Three pounds of veal fillet, trimmed, and larded with fat bacon. Put in the glazing stewpan the trimmings, two ounces of sliced carrot, two ditto onion, with pepper and salt. Lay the fricandeau on the top; add half a pint of broth; boil the broth till it is reduced and becomes thick and yellow; add a pint and a half more broth, and simmer for an hour and a quarter—the stewpan half covered. Then close the stewpan and put live coals on the top. Baste the fricandeau with the gravy—presumably after the removal of the dead coals—every four minutes till it is sufficiently glazed; then take it out and place on a dish. Strain the gravy, skim off the fat, and pour over the meat. It may be added that a spirit lamp beneath the dish is (or should be) de rigueur.
In their clubs, those (alleged) “gilded saloons of profligacy and debauchery, favoured of the aristocracy,” men, as a rule dine wisely, and well, and, moreover, cheaply. The extravagant diner-out, with his crude views on the eternal fitness of things, selects an hotel, or restaurant, in the which, although the food may be of the worst quality, and the cookery of the greasiest, the charges are certain to be on the millionaire scale. For bad dinners, like bad lodgings, are invariably the dearest.
At the Mess-Table
of the British officer there is not much riot or extravagance nowadays, and the food is but indifferently well cooked; though there was a time when the youngest cornet would turn up his nose at anything commoner than a “special cuvée” of champagne, and would unite with his fellows in the “bear-fight” which invariably concluded a “guest night,” and during which the messman, or one of his myrmidons, was occasionally placed atop of the ante-room fire. And there was one messman who even preferred that mode of treatment to being lectured by his colonel. Said officer was starchy, punctilious, and long-winded, and upon one occasion, when the chaplain to the garrison was his guest at dinner, addressed the terrified servant somewhat after this wise:
“Mr. Messman—I have this evening bidden to our feast this eminent divine, who prayeth daily that we may receive the fruits of the earth in due season; to which I, an humble layman, am in the habit of responding: ‘We beseech thee to hear us, good Lord.’ Mr. Messman, don’t let me see those d——d figs on the table again.”
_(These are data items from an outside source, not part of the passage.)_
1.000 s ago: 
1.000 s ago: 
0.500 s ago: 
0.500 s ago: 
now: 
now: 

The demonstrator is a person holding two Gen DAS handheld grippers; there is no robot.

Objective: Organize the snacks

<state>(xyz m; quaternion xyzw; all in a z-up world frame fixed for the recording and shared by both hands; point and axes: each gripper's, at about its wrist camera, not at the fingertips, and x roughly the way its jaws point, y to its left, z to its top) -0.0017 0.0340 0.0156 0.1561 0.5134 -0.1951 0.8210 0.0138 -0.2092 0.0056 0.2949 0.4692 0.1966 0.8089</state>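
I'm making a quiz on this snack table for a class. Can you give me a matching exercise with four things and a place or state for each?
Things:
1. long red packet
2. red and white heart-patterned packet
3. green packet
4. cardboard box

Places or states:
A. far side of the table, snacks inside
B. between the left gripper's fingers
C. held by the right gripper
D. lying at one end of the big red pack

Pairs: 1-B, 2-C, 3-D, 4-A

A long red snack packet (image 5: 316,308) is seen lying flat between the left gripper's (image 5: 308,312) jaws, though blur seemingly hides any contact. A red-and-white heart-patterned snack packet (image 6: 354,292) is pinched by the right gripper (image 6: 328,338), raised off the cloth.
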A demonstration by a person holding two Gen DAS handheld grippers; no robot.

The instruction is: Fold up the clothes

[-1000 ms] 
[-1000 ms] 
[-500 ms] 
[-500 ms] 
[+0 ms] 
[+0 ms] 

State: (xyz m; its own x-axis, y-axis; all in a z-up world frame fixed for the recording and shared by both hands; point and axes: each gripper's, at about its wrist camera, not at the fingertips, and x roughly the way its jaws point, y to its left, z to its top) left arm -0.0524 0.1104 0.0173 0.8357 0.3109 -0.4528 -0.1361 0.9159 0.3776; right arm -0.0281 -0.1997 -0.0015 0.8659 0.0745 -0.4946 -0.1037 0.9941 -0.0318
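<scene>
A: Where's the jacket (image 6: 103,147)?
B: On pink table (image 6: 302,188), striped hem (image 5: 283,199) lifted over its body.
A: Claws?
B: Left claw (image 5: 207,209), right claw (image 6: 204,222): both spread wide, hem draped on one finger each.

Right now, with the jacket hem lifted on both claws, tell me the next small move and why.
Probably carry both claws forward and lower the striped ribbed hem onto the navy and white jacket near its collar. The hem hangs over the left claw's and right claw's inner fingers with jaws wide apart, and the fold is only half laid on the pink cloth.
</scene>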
At a military guest-night in India, a turkey and a “Europe” ham are—or were—de rigueur at table; and on the whole the warrior fares well, if the khansamah do not attempt luxuries. His chicken cutlets are not despicable, and we can even forgive the repetition of the vilolif but his bifisteakishtoo (stewed steak) is usually too highly-spiced for the European palate. Later in the evening, however, he will come out strong with duvlebone, and grilled sardines in curlpapers. The presence of the bagpipes, in the mess-room of a Highland regiment, when men have well drunk, is cruelly unkind—to the Saxon guest at all events. The bagpipe is doubtless a melodious instrument (to trained ears), but its melodies are apt to “hum i’ th’ head o’er muckle ye ken,” after a course of haggis washed down with sparkling wines and old port.
“Tell me what a man eats,” said Brillat Savarin, “and I’ll tell you what he is.”
Peter the Great
did not like the presence of “listening lacqueys” in the dining-room. Peter’s favourite dinner was, like himself, peculiar: “A soup, with four cabbages in it; gruel; pig, with sour cream for sauce; cold roast meat with pickled cucumbers or salad; lemons and lamprey, salt meat, ham, and Limburg cheese.”
“Lemons and lamprey” must have had a roughish seat, atop of pig and sour cream. I once tasted lampreys—only once. It was in Worcestershire, and said lampreys were stewed (I fancy) in burgundy, and served in a small tureen—en casserole, our lively neighbours would have called the production, which was grateful, but much embarrassed with richness.